Part of the reason for the dramatic change was the destruction of the 3rd Avenue EL. There was a migration of people to the West Bronx seeking access to the subway lines to get to their jobs in Manhattan. (Another reason was that just about everything south of Fordham had been burned down.)
 
I believe 1974 was the first year that L33 topped the department Runs list. And I believe the previous year they were not even in the top 25.
Part of the reason for the dramatic change was the destruction of the 3rd Avenue EL. There was a migration of people to the West Bronx seeking access to the subway lines to get to their jobs in Manhattan. (Another reason was that just about everything south of Fordham had been burned down.)
You are so spot on. 75 went from being not even in the top 25 to number 1 in just 4 years. The runs and fire activity in the 19th exploded overnight. 48/43/75 became extremely busy. Remember back then 42,43,48 did not have trucks in those houses.
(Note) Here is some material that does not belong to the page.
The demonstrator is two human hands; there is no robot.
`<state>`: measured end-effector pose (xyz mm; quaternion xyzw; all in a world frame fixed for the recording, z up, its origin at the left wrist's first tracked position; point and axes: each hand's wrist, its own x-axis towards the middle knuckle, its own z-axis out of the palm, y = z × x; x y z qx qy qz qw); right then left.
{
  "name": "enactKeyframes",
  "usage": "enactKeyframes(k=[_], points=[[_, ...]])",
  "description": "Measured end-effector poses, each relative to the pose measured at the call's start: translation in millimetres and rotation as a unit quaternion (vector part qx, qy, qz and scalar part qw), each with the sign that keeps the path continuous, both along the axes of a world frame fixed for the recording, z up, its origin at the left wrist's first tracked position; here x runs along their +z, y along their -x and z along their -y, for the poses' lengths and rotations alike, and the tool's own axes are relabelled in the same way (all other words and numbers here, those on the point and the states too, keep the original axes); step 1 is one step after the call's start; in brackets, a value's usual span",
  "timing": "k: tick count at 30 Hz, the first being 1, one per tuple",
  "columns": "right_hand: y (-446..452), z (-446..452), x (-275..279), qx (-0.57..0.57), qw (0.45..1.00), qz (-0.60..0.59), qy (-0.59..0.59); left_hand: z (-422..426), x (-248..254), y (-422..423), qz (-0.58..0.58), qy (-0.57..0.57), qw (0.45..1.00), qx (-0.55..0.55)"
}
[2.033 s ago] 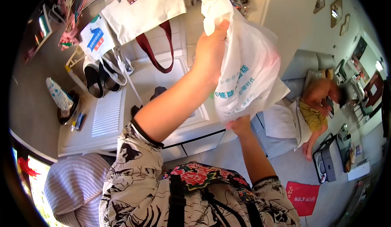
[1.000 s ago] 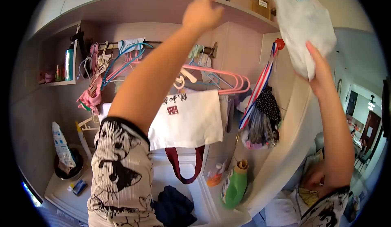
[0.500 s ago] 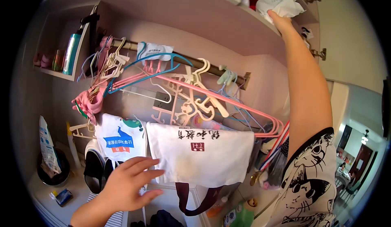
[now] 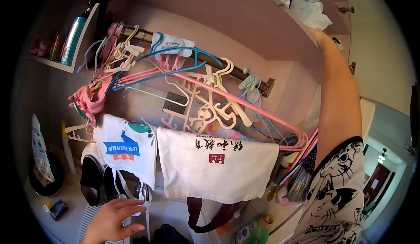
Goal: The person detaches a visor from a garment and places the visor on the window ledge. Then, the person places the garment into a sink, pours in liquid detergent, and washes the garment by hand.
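Note:
My left hand hovers low on the left, fingers apart and holding nothing. It is near the white straps hanging beneath a small white cloth bag with a blue print. My right hand is raised to the upper cupboard at top right. Its fingers are hidden at the shelf edge, just below a crumpled white plastic bag; whether they grip anything is not visible. A larger white canvas bag with dark handles hangs over a long pink hanger in the middle.
Several hangers, among them a blue hanger, crowd a metal rail. At left are a teal spray bottle, black shoes and a dark bin. A green bottle stands at the bottom; the cupboard door is open at right.
The view has shifted slightly. My left hand has dropped lower, away from the canvas bag. My right hand's thumb, seen against the plastic bag before, is now hidden at the shelf edge.

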<state>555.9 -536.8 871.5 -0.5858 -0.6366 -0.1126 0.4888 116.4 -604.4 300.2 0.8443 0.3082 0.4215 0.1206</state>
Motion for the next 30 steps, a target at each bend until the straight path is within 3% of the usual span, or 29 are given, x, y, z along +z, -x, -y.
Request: enactKeyframes(k=[4, 6, 10, 12, 18, 22, 23, 25, 28, 30], points=[[9, 2, -3, -0.056, 0.989, 0.039, -0.133, 6, -2, 5, 0.031, 0.02, 0.999, -0.019], [9, -8, -6, -0.256, 0.908, -0.015, -0.331, 7, -2, 8, 0.032, 0.024, 0.999, -0.018], [4, 2, -9, -0.206, 0.911, 0.069, -0.351, 14, -3, 12, 0.031, 0.035, 0.999, -0.01], [20, 20, -24, -0.114, 0.962, 0.099, -0.229, 15, -5, 16, 0.039, 0.049, 0.998, -0.008], [12, 2, 11, -0.14, 0.951, 0.239, -0.138, 16, -9, 29, 0.072, 0.07, 0.995, 0.003], [13, -18, 17, -0.14, 0.939, 0.265, -0.165, 12, -12, 35, 0.093, 0.085, 0.992, 0.017], [24, -10, 11, -0.08, 0.991, 0.078, -0.071, 10, -17, 36, 0.093, 0.088, 0.992, 0.019], [56, 9, -2, -0.021, 0.992, -0.118, 0.028, 5, -24, 37, 0.085, 0.08, 0.993, 0.032], [54, 8, 12, -0.165, 0.969, -0.099, 0.156, 3, -28, 37, 0.08, 0.11, 0.99, 0.041], [-26, -35, 61, -0.019, 0.972, 0.033, 0.231, 2, -31, 35, 0.089, 0.105, 0.99, 0.039]])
And 33 was the only tower ladder north of the CBX to the county line and from the Hudson River to white plains road with the exception of TL46. Other reasons for the demographic shift were the opening of the Tappan Zee Bridge (escape to suburbia without the high prices of Westchester) the construction of the cross Bronx expressway which obliterated so many apartments and businesses, the transformation of Hunter college to a community college (students no longer needed apartments), the opening of CoOp city which saw a significant shift of people from west to east Bronx, the opening of North Central Hospital/closing of Fordham and Morrisania Hospitals (hospital workers wanted to live closer to work) and the rapidly depleting housing stock in the south Bronx. All of these factors saw a rapid transformation of the area from the Harlem River to Southern blvd and CBX to Fordham Rd with fingers stretching up Sedgwick, Webb, Valentines, Decatur etc. An amazing time.